Turns out the problem was something we've actually seen before. Consider this code

void increment_and_call_sink(int** buf2) {
  *buf2 += 10;
  sink(buf2);
}

void call_increment_and_call_sink(int** buf1) {
  increment_and_call_sink(buf1);
}

void test_conflation_regression() {
  int* buf = source();
  call_increment_buf(&buf);
}

We got spurious flow from source() to sink(buf). This shouldn't happen since the tainted value is *buf. However, we were getting flow in this case because the post-update node corresponding to the value of buf1 after leaving increment_and_call_sink re-entered increment_and_call_sink and got dereferenced an additional time in the *buf2 += ... operation.

This PR fixes this problem by excluding SSA flow from a PostUpdateNodes to another node that's an argument to the same callable as the pre-update node's argument node's callable.

Commit-by-commit review recommended. The first commit slightly changes our dataflow tests so that we can distinguish indirect sinks from non-indirect sinks, and the second commit fixes the conflation issue.

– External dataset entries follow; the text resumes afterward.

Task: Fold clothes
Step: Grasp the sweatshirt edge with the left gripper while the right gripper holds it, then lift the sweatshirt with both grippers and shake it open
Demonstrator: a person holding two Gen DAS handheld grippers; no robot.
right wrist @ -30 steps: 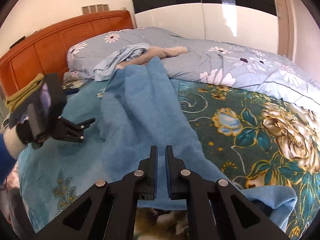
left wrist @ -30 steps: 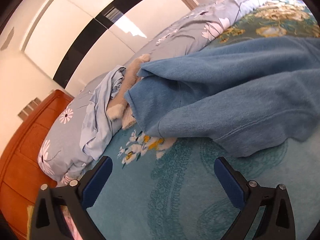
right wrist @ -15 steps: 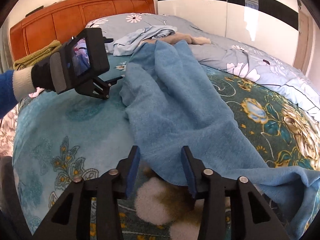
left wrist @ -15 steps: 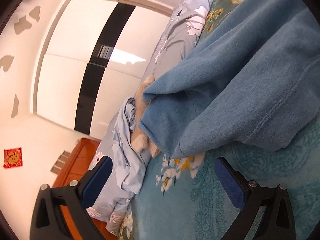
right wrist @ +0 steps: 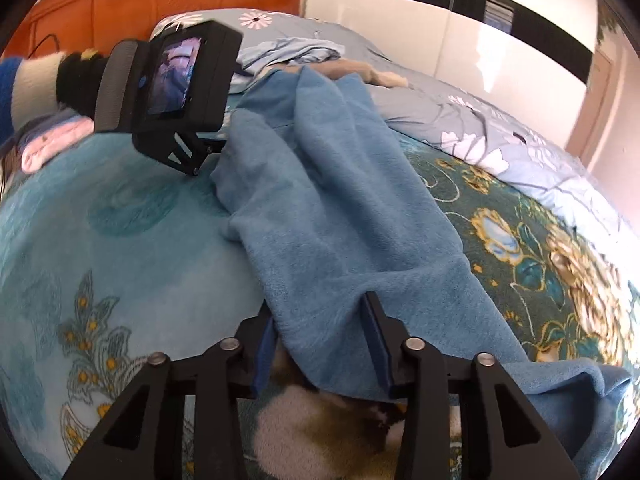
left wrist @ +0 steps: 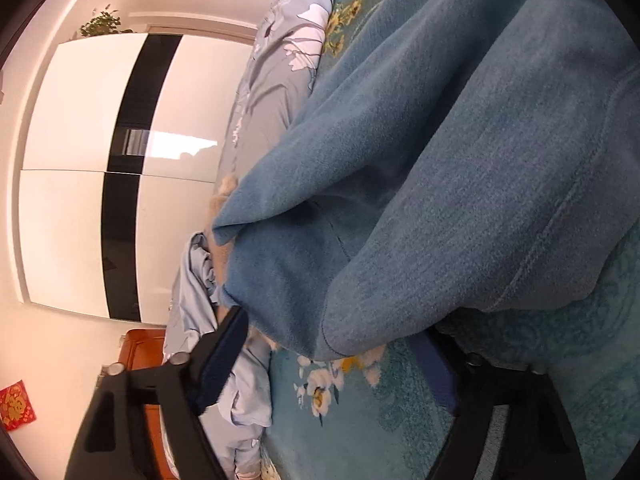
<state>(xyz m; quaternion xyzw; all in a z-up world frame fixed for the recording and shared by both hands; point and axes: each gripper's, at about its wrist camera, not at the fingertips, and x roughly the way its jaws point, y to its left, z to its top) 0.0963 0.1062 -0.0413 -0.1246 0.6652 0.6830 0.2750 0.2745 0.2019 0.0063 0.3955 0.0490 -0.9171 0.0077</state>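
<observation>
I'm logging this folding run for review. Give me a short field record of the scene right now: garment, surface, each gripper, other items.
garment: blue fleece garment, lying long and rumpled across the bed
surface: teal floral blanket
left gripper: at the garment's far end, cloth edge between its fingers, jaws just been closing; grip not certain
right gripper: at the near end, jaws just been closing, cloth bunched between the fingers
other items: grey floral duvet, orange wooden headboard, white wardrobe with black stripe
</observation>
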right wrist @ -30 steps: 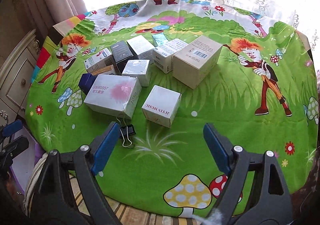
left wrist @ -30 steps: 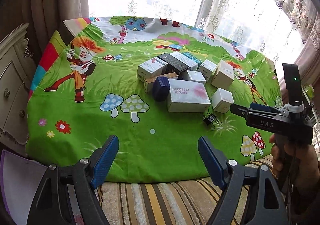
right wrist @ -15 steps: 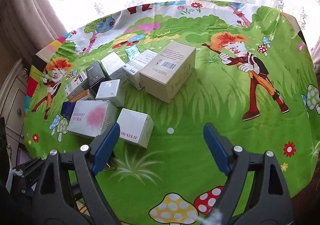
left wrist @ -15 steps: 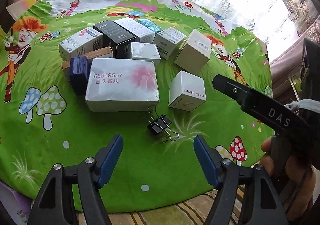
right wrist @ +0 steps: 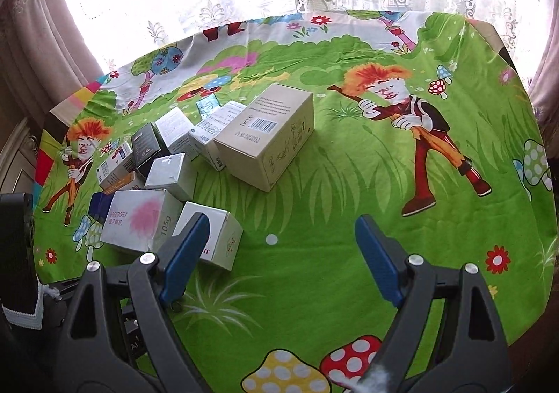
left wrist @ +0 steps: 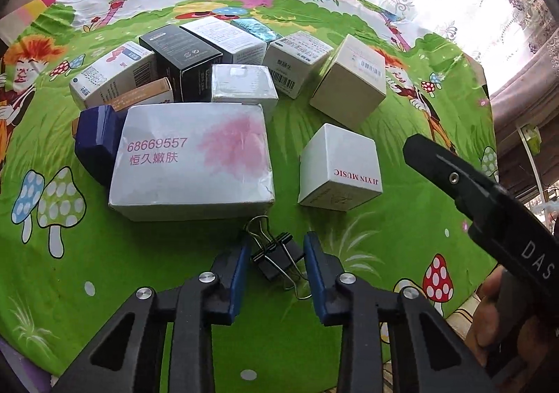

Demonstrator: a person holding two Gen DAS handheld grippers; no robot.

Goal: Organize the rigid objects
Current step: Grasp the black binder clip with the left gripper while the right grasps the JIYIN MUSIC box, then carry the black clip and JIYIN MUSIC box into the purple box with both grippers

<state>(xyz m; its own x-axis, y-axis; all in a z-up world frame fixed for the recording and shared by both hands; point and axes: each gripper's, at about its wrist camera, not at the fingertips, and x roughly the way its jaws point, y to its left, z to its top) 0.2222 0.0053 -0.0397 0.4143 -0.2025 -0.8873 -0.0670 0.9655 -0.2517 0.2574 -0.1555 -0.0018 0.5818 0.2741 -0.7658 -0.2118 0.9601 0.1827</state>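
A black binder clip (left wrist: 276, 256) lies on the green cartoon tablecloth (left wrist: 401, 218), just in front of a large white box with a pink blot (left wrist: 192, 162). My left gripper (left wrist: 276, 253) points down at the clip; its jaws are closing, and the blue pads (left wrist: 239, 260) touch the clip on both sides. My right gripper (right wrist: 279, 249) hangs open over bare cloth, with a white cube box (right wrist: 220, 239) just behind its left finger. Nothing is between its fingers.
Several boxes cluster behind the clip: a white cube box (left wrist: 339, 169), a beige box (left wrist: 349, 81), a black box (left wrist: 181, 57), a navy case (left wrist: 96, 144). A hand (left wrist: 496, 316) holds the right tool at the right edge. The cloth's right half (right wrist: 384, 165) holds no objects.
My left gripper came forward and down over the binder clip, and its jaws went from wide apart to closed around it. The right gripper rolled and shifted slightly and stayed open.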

…k into the function argument.

cpp/ql/lib/semmle/code/cpp/ir/dataflow/internal/SsaInternals.qll

-  exists(Node adjusted |
-    indirectConversionFlowStep*(adjusted, nodeFrom) and
-    nodeToDefOrUse(adjusted, defOrUse, uncertain) and
+private predicate adjustForPointerArith(PostUpdateNode pun, UseOrPhi use) {


jketema

At this point just some questions to further my understanding. A second pair of eyes would be useful.

It seems that before postUpdateFlow depended on ssaFlowImpl, while we have now completely disconnected the two, moving the relevant parts of ssaFlowImpl into postUpdateFlow. Is that correct? If so, why do we no longer need a restriction on PostUpdateNodes in ssaFlowImpl?

cpp/ql/lib/semmle/code/cpp/ir/dataflow/internal/SsaInternals.qll

MathiasVP · 2023-05-17T13:49:01Z

At this point just some questions to further my understanding. A second pair of eyes would be useful.

It seems that before postUpdateFlow depended on ssaFlowImpl, while we have now completely disconnected the two, moving the relevant parts of ssaFlowImpl into postUpdateFlow. Is that correct? If so, why do we no longer need a restriction on PostUpdateNodes in ssaFlowImpl?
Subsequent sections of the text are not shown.